Then Playing — American Animals; Madeline’s Madeline; No Time to Die

American Animals (Bart Layton, 2018). Bart Layton’s heist drama is drawn from an actual crime perpetrated by a group of young men in the early two-thousands, and the filmmaker creatively incorporates documentary — and documentary warping — contributions from the real-life perpetrators. He also directly tweaks a legion of stylish crime movies that precedes his, a rascally touch forecast by the tumbledown pack of DVDs on a foreground shelf early in the proceedings. The visual and narrative dynamics don’t leave behind other fundamentals; the characterizations are sharp and the performances uniformly strong. Evan Peters is especially good as the delinquency-inclined leader of the ad hoc band of thieves, astutely showing the way his bravado thins to reveal agitated insecurity underneath. American Animals is boldly entertaining.

Madeline’s Madeline (Josephine Decker, 2018). Madeline (Helena Howard) is a glum teenager living in the big city, engaging in emotional skirmishes with her slightly dotty and emotionally volatile mother (Miranda July). About the only solace Madeline can find is with the experimental theater troupe she’s involved with, engaging in exercises with an attentive teacher (Molly Parker). Eventually, the teacher’s interest in Madeline takes a troubling turn as the youth’s life is exploited to feed the work-in-progress play the band of thespians is putting together. Writer-director Josephine Decker is consistently daring with her own experimental storytelling. She gives Madeline’s Madeline an impressionistic feel, with tone, visuals, and the very narrative shaped to subtly mirror the tremors of mental illness that are part the lead character’s struggles. Howard is measured and quietly intense in her performance, absolutely commanding the screen and effectively inviting the viewer to live the experience of the character right beside her.

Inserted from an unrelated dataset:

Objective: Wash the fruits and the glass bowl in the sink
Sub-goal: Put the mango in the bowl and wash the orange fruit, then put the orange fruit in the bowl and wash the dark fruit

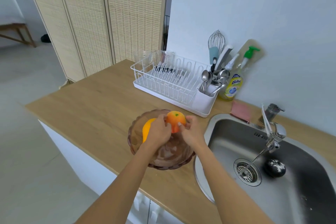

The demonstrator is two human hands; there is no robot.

No Time to Die (Cary Joji Fukunaga, 2021). Daniel Craig’s closes his tenure as the most famous agent under the employ of MI6 with a film that has many of the same strengths and weaknesses that have been present throughout his five film run. Craig remains a brutish, assured presence as James Bond, distinguishing himself from his predecessors with the battered muscularity he brings to the role. Another consistency is the wavering lack of commitment to a tone. The filmmakers can’t decide how much they want to adhere to the weatherbeaten tropes of the franchise that’s run for decades — such as the corny one-liners, the icy, empty beauties, and the jet-setting romps through exotic locales — and how much they want to update those sensibilities into taut spycraft more akin to the Jason Bourne films or the work of John le Carré. They wind up landing in a mushy middle that blunts both options. A strong valedictory feel means No Time to Die relies on a lot of accumulated affection for the Craig era that, for me, simply isn’t present. As the main antagonist, Rami Malek traffics in a predictable mannered menace. The only performer who pops is Ana de Armas, playing an agent Bond briefly partners with in Cuba. She bring a zing of liveliness to the film and then disappears far too quickly. Cary Joji Fukunaga’s direction is solid enough without elevating the material.